Hoy tengo tiempo, y aunque mi plan inicial era ir a una conferencia, he decido aprovechar el viaje e ir a ver la exposición “Goya sin límites. Las pinturas negras” que está en el auditorio del IAACC Pablo Serrano. Entro en una habitación oscura, cuatro paredes y un silencio expectante. Los visitantes estamos dispersos por la habitación, no tenemos muy claro como colocarnos, nadie nos da una pequeña pista de hacia dónde debemos mirar. Sin saberlo, estamos en la “Quinta del Sordo” esperando a que se nos muestren las luces y las sombras que quizás todos tengamos en nuestro interior en el momento en que se acerca el final.

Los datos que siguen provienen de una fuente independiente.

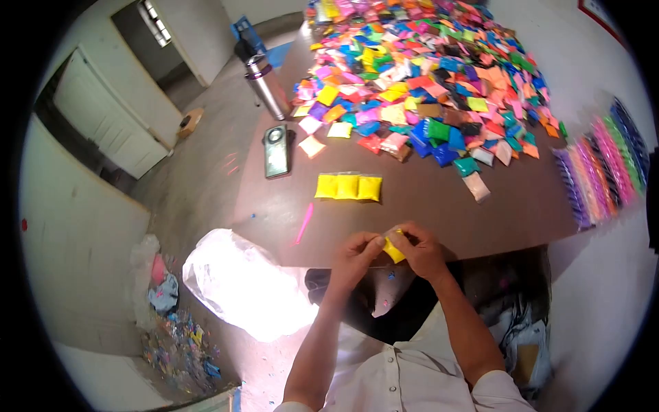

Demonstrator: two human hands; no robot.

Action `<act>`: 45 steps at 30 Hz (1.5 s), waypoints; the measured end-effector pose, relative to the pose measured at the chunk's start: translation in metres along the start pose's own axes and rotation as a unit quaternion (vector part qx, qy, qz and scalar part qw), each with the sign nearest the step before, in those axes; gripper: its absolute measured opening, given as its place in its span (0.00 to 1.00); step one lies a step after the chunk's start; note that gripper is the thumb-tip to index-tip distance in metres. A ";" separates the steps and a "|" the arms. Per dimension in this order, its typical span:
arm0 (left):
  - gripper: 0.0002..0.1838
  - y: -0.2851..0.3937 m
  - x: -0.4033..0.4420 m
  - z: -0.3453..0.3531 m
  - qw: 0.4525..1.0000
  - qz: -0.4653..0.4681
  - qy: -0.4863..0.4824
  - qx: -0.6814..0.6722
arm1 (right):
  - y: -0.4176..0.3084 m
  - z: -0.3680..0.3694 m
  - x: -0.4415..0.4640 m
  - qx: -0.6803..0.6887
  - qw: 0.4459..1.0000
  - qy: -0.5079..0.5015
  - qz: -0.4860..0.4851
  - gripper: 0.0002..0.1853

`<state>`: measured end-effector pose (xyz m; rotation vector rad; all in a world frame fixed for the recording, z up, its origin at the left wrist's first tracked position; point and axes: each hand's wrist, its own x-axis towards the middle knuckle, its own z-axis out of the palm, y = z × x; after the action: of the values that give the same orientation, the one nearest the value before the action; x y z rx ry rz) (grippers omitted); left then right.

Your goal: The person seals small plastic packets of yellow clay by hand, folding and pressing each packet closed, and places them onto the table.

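A small yellow packet (395, 248) is pinched between both hands at the table's near edge. My left hand (362, 251) grips its left side with thumb and fingers closed. On the other side, my right hand (420, 248) holds it, fingers curled and partly hiding it. Just beyond the hands, a joined strip of three yellow packets (348, 187) lies flat on the brown table (439, 213). To the left of my left hand is a thin pink plastic tool (305, 223), its exact kind unclear.
A big heap of colourful packets (419, 75) covers the far table. A steel thermos (268, 87) and a dark green phone-like device (276, 152) stand at left. Patterned packs (600, 165) lean at right. A white plastic bag (240, 285) hangs below the left edge.
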<state>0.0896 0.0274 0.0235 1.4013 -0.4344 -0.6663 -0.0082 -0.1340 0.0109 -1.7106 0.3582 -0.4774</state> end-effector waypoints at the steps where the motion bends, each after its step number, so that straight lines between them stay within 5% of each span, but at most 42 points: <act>1: 0.10 0.004 -0.001 0.003 1.000 0.005 0.013 0.001 | 0.000 0.002 0.000 0.003 1.000 -0.013 -0.006 0.10; 7: 0.14 -0.002 0.003 -0.001 0.998 -0.010 -0.052 0.033 | 0.004 0.007 0.004 0.127 0.991 0.029 0.003 0.07; 13: 0.13 -0.025 0.009 -0.005 0.999 0.031 -0.037 -0.013 | 0.010 -0.001 0.006 -0.009 1.000 0.009 -0.003 0.12; 16: 0.13 -0.012 0.007 0.001 0.998 0.048 -0.029 -0.011 | 0.009 -0.001 0.009 0.030 0.999 -0.025 -0.015 0.12; 21: 0.15 -0.022 0.017 0.009 0.992 0.069 -0.060 0.084 | 0.020 0.002 0.010 0.098 0.993 0.053 0.026 0.13; 29: 0.11 -0.021 0.014 0.010 0.991 0.080 -0.092 -0.056 | 0.013 -0.007 0.012 -0.002 1.000 0.002 0.009 0.18; 32: 0.13 -0.006 0.007 0.017 0.992 0.102 -0.066 -0.036 | 0.012 -0.012 0.012 0.041 0.998 -0.007 0.044 0.20; 34: 0.14 0.002 0.002 0.021 0.980 0.138 -0.014 0.140 | 0.014 -0.011 0.013 0.075 0.996 -0.004 0.041 0.19; 42: 0.14 -0.021 0.017 0.012 0.989 0.126 -0.073 0.024 | 0.009 -0.005 0.015 0.032 0.998 0.004 -0.056 0.17; 45: 0.14 -0.029 0.026 0.011 0.990 0.115 -0.078 0.022 | 0.009 -0.005 0.017 0.102 0.995 -0.007 0.004 0.15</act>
<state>0.0966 0.0012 -0.0062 1.3208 -0.7266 -0.5808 0.0042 -0.1486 0.0051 -1.5138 0.2952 -0.4791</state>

De repente, unos círculos proyectados en el suelo, nos indican a cada uno nuestro lugar. Nuestros cuerpos en posición y un inquietante silencio. La puerta se cierra y la “Quinta del Sordo” se nos muestra ante nosotros. Nos olvidamos de que el palacete está a orillas del río Manzanares, cerca del puente de Segovia y que tiene vistas a la pradera de San Isidro. Estamos en su interior, de repente las paredes se desvanecen, solo hay oscuridad. Los colores cromados se hacen visibles y el ambiente se hace más lúgubre, si cabe. En un mismo espacio las pinturas al óleo y nosotros. Mejor dicho, la visión de Goya y nosotros.
Nos encontramos frente a frente con Goya y sus más profundos delirios. El aire se vuelve denso, una voz penetrante nos presenta a “Saturno devorando a un hijo”, simbolizando al Dios del tiempo que devora a las personas. Un Goya tétrico y oscuro que ve como se pasa el tiempo sin poder hacer nada. Mostrándonos la vulnerabilidad del ser humano más encarnizada y frágil ante un espacio tiempo que nos engulle, sin poder reaccionar, entre sus garras.
El sonido nos guía hacía la siguiente pared, sobre un celaje que se ha vuelto terroso y desértico, sin vida, aparecen dos españoles que se están peleando a garrotazos. Hundidos hasta las rodillas, representan una lucha estática. El “Duelo a garrotazos” simbolizando la eterna disputa entre las dos Españas. La que quiere evolucionar y la más postergada.
De repente una voz a nuestra espalda, hace que nos volvamos hacia atrás. Se nos muestra entre oscuros y ocres de nuevo un mundo trágico. Seres deformes, simples muecas de expresión, el feísmo. Brujas y un personaje fantasmagórico que flota en el aire, el macho cabrío, y a la derecha una mujer de luto, que observa. “El Aquelarre” muestra la genialidad de Goya, adelantándose a su tiempo, mediante dramatismo expresionista y tintas negras.
Hacia la derecha, la siguiente escena, se nos descubre “La Romería de San Isidro” situándola en tiempos de la invasión francesa. Mostrándonos una oscura pintura y unos siniestros romeros que no parecen estar de celebración sino embargados por la desesperación y el espanto. Dejando en el pasado los tiempos de “La pradera de San Isidro”. Inmediatamente volvemos a girar noventa grados en nuestra misma posición. Aparece ante nosotros “Una manola: Leocadia Zorrilla”, mostrándonos una visión pesimista de la mujer.
En un desorden previsto, el sonido de la voz nos hace volvernos de nuevo hacia nuestra izquierda. La vejez representada por “Los viejos comiendo”. Goya se burla de la vejez, una vejez que le impide seguir adelante. Los personajes son tan famélicos que se muestran calaveras esperando su propia muerte. Acto seguido nos giramos ciento ochenta grados y se nos muestra “El perro semihundido”. Simbolizando al ser humano hundido, hasta el cuello sobre lo que se acerca. El perro está asustado, ve como inevitablemente se acerca la muerte, el sufrimiento y dolor.
Salgo de la sala o quizás de la “Quinta del Sordo”, quien sabe. Tengo la sensación que durante media hora se ha entrecruzado la geometría del arte, los ángulos de la vida, las alternancias de los miedos y los sinsabores la vida misma en la visión de Goya, en Aragón, en Zaragoza.